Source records
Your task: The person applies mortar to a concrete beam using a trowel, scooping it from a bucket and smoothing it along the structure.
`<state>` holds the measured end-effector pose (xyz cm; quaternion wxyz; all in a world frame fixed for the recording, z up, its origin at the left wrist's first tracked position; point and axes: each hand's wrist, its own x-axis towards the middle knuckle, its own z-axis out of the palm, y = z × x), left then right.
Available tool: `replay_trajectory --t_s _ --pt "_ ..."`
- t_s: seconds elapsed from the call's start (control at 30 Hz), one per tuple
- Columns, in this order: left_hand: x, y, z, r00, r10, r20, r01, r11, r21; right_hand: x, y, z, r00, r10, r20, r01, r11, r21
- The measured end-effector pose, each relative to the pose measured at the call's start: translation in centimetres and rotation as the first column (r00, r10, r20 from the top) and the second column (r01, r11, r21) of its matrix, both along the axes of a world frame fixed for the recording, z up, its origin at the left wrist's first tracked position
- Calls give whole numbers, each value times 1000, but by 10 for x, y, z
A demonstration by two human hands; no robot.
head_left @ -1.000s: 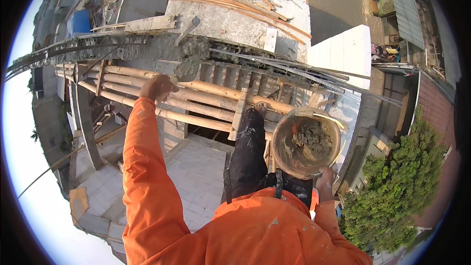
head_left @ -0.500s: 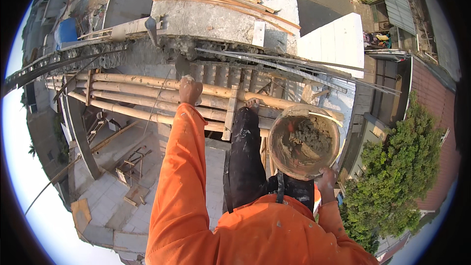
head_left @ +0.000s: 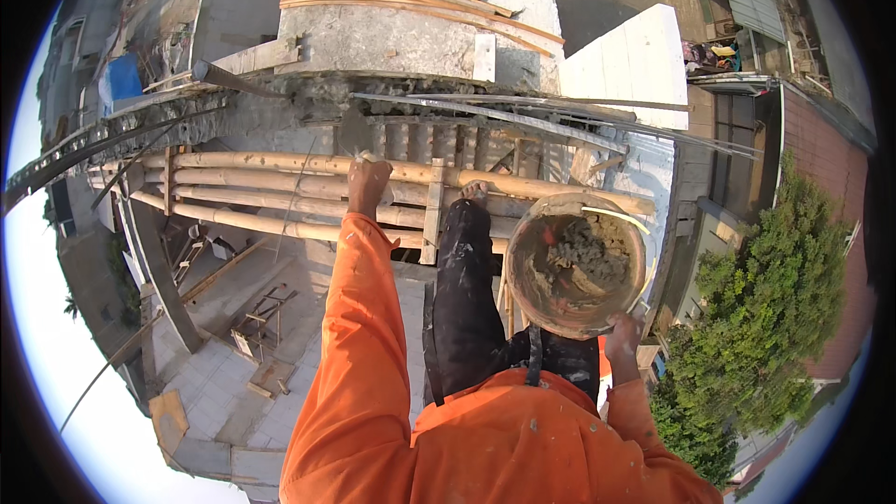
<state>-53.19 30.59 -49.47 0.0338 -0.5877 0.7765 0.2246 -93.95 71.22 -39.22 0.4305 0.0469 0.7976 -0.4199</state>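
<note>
My left hand (head_left: 370, 183) is closed round the handle of a trowel (head_left: 355, 133), its grey blade pointing away from me against the rough concrete ledge (head_left: 297, 105). Wet grey mortar (head_left: 593, 254) partly fills a round, mud-stained bucket (head_left: 525, 297) at my right thigh. On the bucket's near right rim my right hand (head_left: 623, 341) is closed, some of its fingers hidden. Below the ledge runs a row of bamboo poles (head_left: 261, 165), where my bare foot (head_left: 475, 191) rests.
Steel rods (head_left: 523, 110) lie along the ledge and stick out to the right. Beyond it, wooden strips (head_left: 420, 4) lie on a pale slab. A tiled floor (head_left: 210, 378) shows far below at left, and a leafy tree (head_left: 756, 317) stands at right.
My left hand has shifted slightly right and nearer to me, with the trowel tilting a little more to the left. My right hand keeps its hold on the bucket. The view has turned slightly.
</note>
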Motion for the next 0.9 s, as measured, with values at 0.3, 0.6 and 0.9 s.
replay_trajectory --t_s 0.3,0.6,0.9 --pt "-21 -23 -7 975 203 91 -220 937 272 2 2 -2 988 -139 66 146 982 -118" --pt "-112 151 191 994 -1 -111 33 958 287 -7 -61 17 975 -156 160 211 882 -421" --pt "-238 210 129 920 -388 -45 337 728 597 -30 -50 12 929 -138 342 338 691 -639"
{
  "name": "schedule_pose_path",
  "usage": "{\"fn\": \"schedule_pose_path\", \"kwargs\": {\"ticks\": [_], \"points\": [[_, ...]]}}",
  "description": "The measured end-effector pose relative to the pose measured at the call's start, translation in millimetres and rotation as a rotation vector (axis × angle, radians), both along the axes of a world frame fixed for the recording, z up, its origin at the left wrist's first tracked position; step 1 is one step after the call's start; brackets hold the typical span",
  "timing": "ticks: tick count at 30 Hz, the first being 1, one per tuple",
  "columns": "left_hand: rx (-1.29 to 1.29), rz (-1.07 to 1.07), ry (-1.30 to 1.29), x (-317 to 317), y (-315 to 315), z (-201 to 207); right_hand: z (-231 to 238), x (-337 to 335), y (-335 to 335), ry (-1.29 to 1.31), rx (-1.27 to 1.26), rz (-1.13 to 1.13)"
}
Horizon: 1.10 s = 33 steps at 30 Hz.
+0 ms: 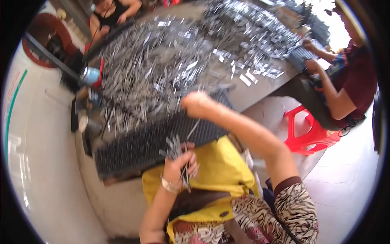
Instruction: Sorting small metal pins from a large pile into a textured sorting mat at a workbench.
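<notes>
My left hand (179,166) is closed around a bunch of thin grey metal strips (174,147), whose ends stick out above and below the fingers. Just beyond it lies a long black slotted rack (213,123); its left part (134,150) is densely covered with upright, bristle-like pieces. Over the rack's right part my right hand (198,104) is closed in a pinch, slightly blurred, and what its fingers hold is hidden. A single thin strip (193,128) slants between the two hands.
Loose metal strips (138,69) cover the table in a wide heap. A blue-topped can (91,75) and a metal cup (88,125) stand left. At right a person (357,81) handles a similar rack (300,57) beside a red stool (308,130); another person (111,16) sits far left. Yellow cloth (219,162) covers my lap.
</notes>
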<state>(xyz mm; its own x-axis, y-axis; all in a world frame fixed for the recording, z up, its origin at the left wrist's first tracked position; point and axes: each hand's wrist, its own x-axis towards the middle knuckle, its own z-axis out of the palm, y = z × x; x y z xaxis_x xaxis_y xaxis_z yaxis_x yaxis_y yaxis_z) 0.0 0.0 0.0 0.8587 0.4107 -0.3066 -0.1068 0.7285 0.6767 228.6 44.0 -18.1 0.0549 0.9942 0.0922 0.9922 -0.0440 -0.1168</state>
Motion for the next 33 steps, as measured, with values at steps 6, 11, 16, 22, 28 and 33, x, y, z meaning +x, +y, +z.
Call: {"fn": "schedule_pose_path", "kwargs": {"ticks": [6, 11, 16, 22, 28, 33], "points": [[-0.117, 0.107, 0.086, -28.9, -7.8, -19.3, -26.1, -27.3, -14.7, 0.208, 0.244, 0.012], [-0.107, 0.166, 0.019, -38.7, -5.3, -29.4, -15.2, -42.9, -58.0, 1.008, 0.298, -0.257], [-0.100, 0.198, -0.091, -34.1, 2.2, -29.8, -35.2, -66.2, -96.8, 0.971, 0.303, -0.243], [-0.098, 0.217, -0.042, -35.4, -3.8, -32.3, -28.2, -83.3, -81.3, 0.408, 0.380, -0.135], [-0.049, 0.266, 0.045, -45.0, -7.8, -31.4, -19.2, -112.7, -94.1, 0.113, 0.240, 0.121], [-0.085, 0.296, 0.023, -51.0, -6.4, -30.5, -33.9, -111.6, -112.4, -0.081, 0.180, 0.255]]}}
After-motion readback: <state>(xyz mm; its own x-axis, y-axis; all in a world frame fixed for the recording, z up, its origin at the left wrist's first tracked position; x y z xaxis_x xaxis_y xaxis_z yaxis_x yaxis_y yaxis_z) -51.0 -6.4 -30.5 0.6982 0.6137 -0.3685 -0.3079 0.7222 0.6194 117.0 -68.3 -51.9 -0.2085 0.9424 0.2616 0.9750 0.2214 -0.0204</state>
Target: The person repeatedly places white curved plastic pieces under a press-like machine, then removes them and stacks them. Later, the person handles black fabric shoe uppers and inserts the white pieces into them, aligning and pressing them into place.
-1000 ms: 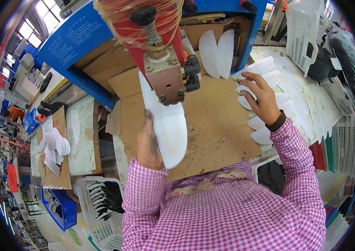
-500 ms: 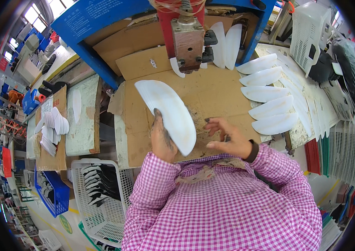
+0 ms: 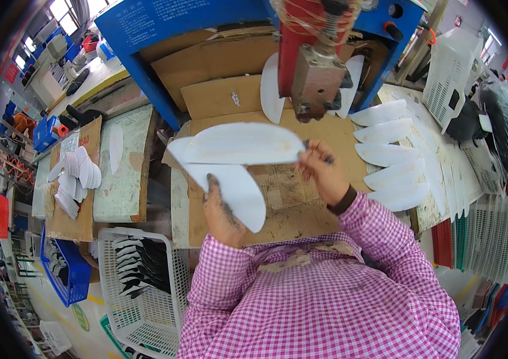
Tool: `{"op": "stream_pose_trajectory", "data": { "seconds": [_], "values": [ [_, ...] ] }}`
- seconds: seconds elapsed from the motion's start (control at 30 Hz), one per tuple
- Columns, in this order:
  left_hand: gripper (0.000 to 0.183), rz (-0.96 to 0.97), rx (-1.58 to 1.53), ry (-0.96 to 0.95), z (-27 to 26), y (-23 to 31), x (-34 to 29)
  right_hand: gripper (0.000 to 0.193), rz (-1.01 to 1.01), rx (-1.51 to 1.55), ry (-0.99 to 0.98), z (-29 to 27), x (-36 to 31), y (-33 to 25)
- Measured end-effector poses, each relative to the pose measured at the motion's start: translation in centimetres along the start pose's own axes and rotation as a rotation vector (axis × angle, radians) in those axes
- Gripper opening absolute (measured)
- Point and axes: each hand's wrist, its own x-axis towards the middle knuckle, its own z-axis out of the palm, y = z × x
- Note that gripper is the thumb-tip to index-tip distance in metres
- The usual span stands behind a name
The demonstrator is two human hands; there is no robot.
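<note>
My left hand (image 3: pixel 223 216) is closed on the near edge of a stack of white half-oval sheets (image 3: pixel 239 194), thumb on top. Across the stack's far part lies one white half-oval sheet (image 3: pixel 248 143), turned sideways. Its right tip is pinched in the fingers of my right hand (image 3: pixel 324 173). Both hands are above the cardboard-covered bench (image 3: pixel 290 221). Beyond them hangs the metal head (image 3: pixel 320 78) of a press on a red arm. A white sheet (image 3: pixel 272 90) stands upright on each side of it.
A fanned row of white sheets (image 3: pixel 385 154) lies on the right table. Small white pieces (image 3: pixel 75 173) are piled on the left. A white plastic basket (image 3: pixel 173 281) with black pieces stands at lower left, beside a blue crate (image 3: pixel 74 290). The blue machine frame (image 3: pixel 146 66) encloses the back.
My right hand has moved up and taken the end of one white sheet, which is now swung across the stack. The left hand keeps its hold. The view has shifted slightly.
</note>
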Motion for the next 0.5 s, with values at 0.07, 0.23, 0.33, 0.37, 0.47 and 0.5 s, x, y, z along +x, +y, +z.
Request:
{"op": "stream_pose_trajectory", "data": {
  "seconds": [0.07,0.23,0.33,0.37,0.47,0.5],
  "values": [
    [0.045,0.026,0.004,0.141,-1.6,0.8,-0.1,0.012,-0.090,-0.021,0.083,-0.8,3.9,-0.5],
    [0.044,0.041,-0.100,0.241,-5.8,2.3,0.3,0.015,-0.233,-0.328,0.212,-0.1,13.6,-1.9],
    [0.046,0.030,-0.047,0.237,-7.1,1.7,-0.2,0.015,-0.369,-0.567,0.012,2.8,17.7,-2.9],
    [0.046,0.014,-0.035,0.226,-7.3,1.4,-0.5,0.015,-0.379,-0.617,-0.015,3.7,18.8,-3.2],
    [0.050,-0.045,-0.012,0.242,-7.2,0.8,-0.9,0.015,-0.466,-0.706,-0.084,5.5,21.4,-3.7],
    [0.050,-0.064,-0.013,0.253,-7.0,0.6,-1.0,0.015,-0.500,-0.732,-0.108,5.8,22.4,-3.9]
  ]
}}
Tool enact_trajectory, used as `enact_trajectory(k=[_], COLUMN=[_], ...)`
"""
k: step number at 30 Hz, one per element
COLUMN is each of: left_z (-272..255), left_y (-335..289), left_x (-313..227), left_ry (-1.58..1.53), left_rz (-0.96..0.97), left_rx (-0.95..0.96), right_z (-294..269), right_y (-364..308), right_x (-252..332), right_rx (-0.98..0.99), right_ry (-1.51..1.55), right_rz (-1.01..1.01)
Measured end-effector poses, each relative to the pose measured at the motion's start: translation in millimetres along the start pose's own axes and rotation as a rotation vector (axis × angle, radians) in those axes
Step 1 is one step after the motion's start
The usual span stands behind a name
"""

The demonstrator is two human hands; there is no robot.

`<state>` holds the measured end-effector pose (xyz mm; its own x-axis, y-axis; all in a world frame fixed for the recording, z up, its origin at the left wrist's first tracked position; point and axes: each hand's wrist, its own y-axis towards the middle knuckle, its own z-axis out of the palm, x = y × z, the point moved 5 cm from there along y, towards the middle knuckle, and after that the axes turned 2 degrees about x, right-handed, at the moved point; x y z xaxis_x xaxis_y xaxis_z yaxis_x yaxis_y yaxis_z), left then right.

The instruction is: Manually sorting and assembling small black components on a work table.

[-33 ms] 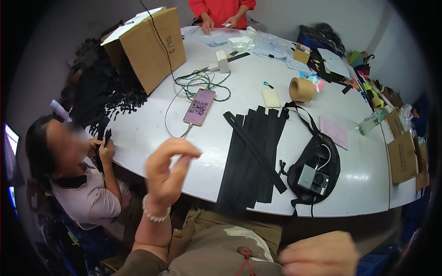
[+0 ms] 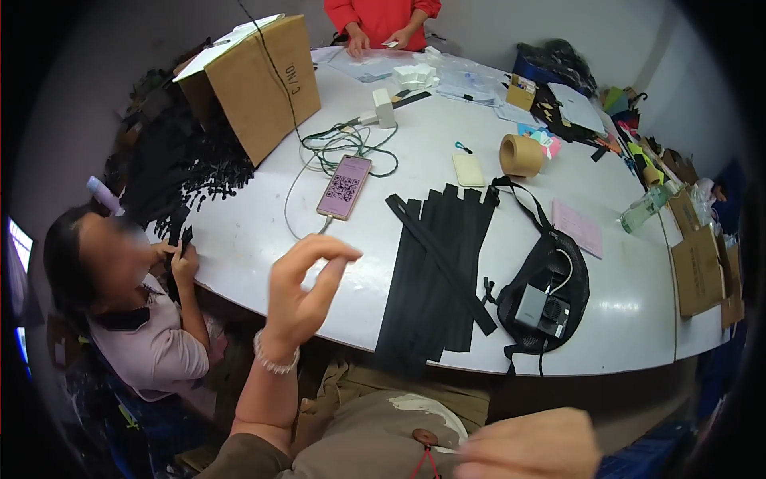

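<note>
My left hand [image 2: 302, 294], with a beaded bracelet [image 2: 276, 359] at the wrist, is raised over the near table edge. Thumb and forefinger curl together in a pinch, and nothing shows between them. At the lower right my right hand [image 2: 531, 445] is in front of my body; it is blurred, and its fingers cannot be made out. Nearest the left hand are a phone [image 2: 345, 186] on a charging cable and several flat black fabric strips [image 2: 431, 279], side by side with one lying slantwise on top. To their right lies a black mesh bag [image 2: 574, 267] with a grey device [image 2: 533, 307].
A cardboard box [image 2: 275, 88] stands at the back left beside a pile of black pieces [image 2: 159, 152]. Tape roll [image 2: 521, 155], cream pad [image 2: 468, 169], pink paper [image 2: 576, 227] and bottle [image 2: 643, 209] are farther right. One person sits left holding black strips; another stands at the far edge.
My left hand has shifted slightly to the right, its pinch unchanged. My right hand has moved a little left and down. Things on the table stay in place.
</note>
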<state>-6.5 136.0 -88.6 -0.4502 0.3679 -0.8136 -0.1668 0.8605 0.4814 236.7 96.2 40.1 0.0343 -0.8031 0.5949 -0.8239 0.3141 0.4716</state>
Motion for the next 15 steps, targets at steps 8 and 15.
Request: enact_trajectory(k=[8,15], left_z=[17.2,11.8], left_y=[2.7,9.6], left_x=[136.3,201.1], left_ry=[0.223,0.596], left_rz=[-0.243,-0.277], left_rx=[-0.156,-0.262], right_z=[-4.5,-14.9], right_y=[20.3,-30.5], right_x=[24.7,16.5], right_rx=[0.328,0.078], right_ry=[-0.242,0.104], right_rz=[-0.639,-0.218])
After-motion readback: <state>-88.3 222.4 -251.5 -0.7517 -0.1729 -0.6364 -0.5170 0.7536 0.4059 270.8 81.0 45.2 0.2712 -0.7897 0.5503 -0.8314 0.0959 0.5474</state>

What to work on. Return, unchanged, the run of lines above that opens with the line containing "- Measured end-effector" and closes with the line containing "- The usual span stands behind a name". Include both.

Task result.
- Measured end-effector poses, each relative to the pose measured at the motion's start: translation in centimetres along the start pose's own axes and rotation as a rotation vector (axis × angle, radians) in those axes
- Gripper opening absolute (measured)
- Point and axes: each hand's wrist, its own x-axis towards the middle knuckle, its own z-axis out of the palm, y = z × x
- Note that gripper is the thumb-tip to index-tip distance in metres
- The usual span stands behind a name

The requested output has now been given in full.